Certification remains a debate

09/14/2012 10:42:00 AM
Melissa Shipman

To certify or not to certify.

That’s the question sweet onion growers from Peru are facing this season as more retailers start to request that onions be certified sweet.

“It’s becoming more popular,” said Margret DeBruyn, chief executive officer of DeBruyn Produce Co., Zeeland, Mich.

National Onion Labs, Collins, Ga., offers growers a new kind of test that can certify onions as sweet.

No testing is currently mandatory, nor is it necessarily standard procedure in the industry.

“It’s all voluntary, and it’s driven by retailer concern for flavor quality,” said David Burrell, president of National Onion Labs.

Burrell says the Pungency Plus flavor testing program can test for what the consumer will actually taste when eating an onion, specifically the heat, strength, off flavors and sweetness.

“Samples are collected at the fields and then we do the advanced flavor analysis so the growers will learn to better manage the factors affecting flavor,” he said. “It’s all about making a better product for consumers.”

Expenses

Still, not all growers are ready to jump on board.

“Most people haven’t really gotten into it yet,” DeBruyn said. “At this point, the funding and justification for that isn’t really there.”

Because of several past seasons of low profits, she said, the added expense of going through the certification process will not be an easy thing for most in the industry. The process can cost at least 25 cents per bag, which may not sound like a lot, but it adds up.

“Every penny counts, and one of the challenges with this that I’ve seen is that as much as retailers want that certification, they aren’t wanting to give up their quarter, or even half of their quarter, to the grower,” she said.

Plus, with all the demands of food safety certifications and other required costs, DeBruyn doesn’t expect to see many companies that feel comfortable paying extra money.

“Growers are considering it, but they want to know who is going to take out that money when it comes to the extra expense,” she said.

Burrell says the cost for the testing is minor in comparison to the amount of added sales it will bring in.

“The money will come from increased sales resulting from increased consumer satisfaction.

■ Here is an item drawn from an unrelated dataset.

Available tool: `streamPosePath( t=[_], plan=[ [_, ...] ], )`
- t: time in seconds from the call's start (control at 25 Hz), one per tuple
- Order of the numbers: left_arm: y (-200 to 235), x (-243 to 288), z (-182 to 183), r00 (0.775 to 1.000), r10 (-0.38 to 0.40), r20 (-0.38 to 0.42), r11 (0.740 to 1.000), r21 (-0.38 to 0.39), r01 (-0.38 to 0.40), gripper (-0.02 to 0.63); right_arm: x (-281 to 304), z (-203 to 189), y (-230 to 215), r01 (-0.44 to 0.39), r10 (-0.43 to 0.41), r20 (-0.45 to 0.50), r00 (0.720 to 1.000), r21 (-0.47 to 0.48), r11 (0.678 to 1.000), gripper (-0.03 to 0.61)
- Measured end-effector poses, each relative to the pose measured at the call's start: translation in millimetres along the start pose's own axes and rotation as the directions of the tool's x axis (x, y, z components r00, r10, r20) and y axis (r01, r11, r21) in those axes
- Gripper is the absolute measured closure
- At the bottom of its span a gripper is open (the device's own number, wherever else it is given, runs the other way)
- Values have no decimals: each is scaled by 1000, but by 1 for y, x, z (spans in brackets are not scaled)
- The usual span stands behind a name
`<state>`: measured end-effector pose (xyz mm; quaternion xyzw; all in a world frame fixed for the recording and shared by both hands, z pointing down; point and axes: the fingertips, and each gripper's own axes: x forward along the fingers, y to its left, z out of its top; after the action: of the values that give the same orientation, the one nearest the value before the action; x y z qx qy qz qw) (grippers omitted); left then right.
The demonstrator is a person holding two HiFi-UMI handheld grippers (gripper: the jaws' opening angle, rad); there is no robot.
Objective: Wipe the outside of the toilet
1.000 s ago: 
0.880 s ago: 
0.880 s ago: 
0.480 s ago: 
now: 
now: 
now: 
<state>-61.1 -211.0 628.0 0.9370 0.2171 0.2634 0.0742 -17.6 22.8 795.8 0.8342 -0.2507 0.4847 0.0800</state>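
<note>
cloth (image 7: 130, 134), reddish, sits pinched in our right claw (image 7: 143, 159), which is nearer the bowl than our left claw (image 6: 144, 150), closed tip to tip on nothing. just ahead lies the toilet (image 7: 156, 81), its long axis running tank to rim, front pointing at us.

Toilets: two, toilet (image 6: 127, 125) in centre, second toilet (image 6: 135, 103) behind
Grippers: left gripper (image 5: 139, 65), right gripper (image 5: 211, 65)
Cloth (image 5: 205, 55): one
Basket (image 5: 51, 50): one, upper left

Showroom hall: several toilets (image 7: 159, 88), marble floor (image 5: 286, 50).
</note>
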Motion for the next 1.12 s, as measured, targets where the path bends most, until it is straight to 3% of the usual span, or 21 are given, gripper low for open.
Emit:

Consumers will come back, and they will buy more onions,” he said. “Increasing the quality of the product has a huge impact on repeat sales.”

DeBruyn said retailers could step up and pay for the certification themselves if it’s something the consumer is demanding.

“If retailers were willing to pay that, I think (grower-shippers) would do it without question,” she said.

Burrell also believes retailers will need to take charge of the process.

“Without retailer demand for flavor verification, the consumer experience is very inconsistent,” he said. “Sometimes they will get great sweet onions and at other times the onions are so hot they’ll blow your socks off, and the consumer cannot tell the difference by looking at the onion.”

Advantages

Some companies have taken advantage of the Nation Onion Lab’s testing procedures and implemented the process.

Keystone Fruit Marketing Inc., Greencastle, Pa., offers Certified Sweet onions through National Onion Labs, according to Marty Kamer, vice president of Keystone Fruit Marketing, Inc., Greencastle, Pa.

Sweet Onion Trading Co., Melbourne, Fla., also tests all of their shipments, not just the ones from Peru.

“We do it as a service to our customers so we can assure them they are actually getting a sweet onion,” Derek Rodgers, director of sales, said.

He expects to see more shippers begin certifying.

“The industry goal is to eliminate the fake sweet, which is essentially a hot onion with a sweet sticker,” Rodgers said.

DeBruyn also said there are some issues with mislabeling onions that can cause trouble for sweet onions. However, she has seen more issues with that domestically than from Peru.

“Anything coming out of Peru is likely going to be a flat onion. There’s only a couple types of seeds grown down there, and it’s just the nature of the ground and everything else,” she said.

Brian Kastick, president and general manager of Oso Sweet Onions, Charleston, W. Va., agrees Peru’s longevity in the sweet onion deal should help assure customers that the onions are really sweet onions.

He says he hasn’t used the National Onion Labs for sweet onion certification because it doesn’t seem it would benefit its customers.

“We’ve been doing this for more than two decades and we feel very confident we produce a great product. It’s the same farmer, the same place, and everyone says they are sweet,” he said.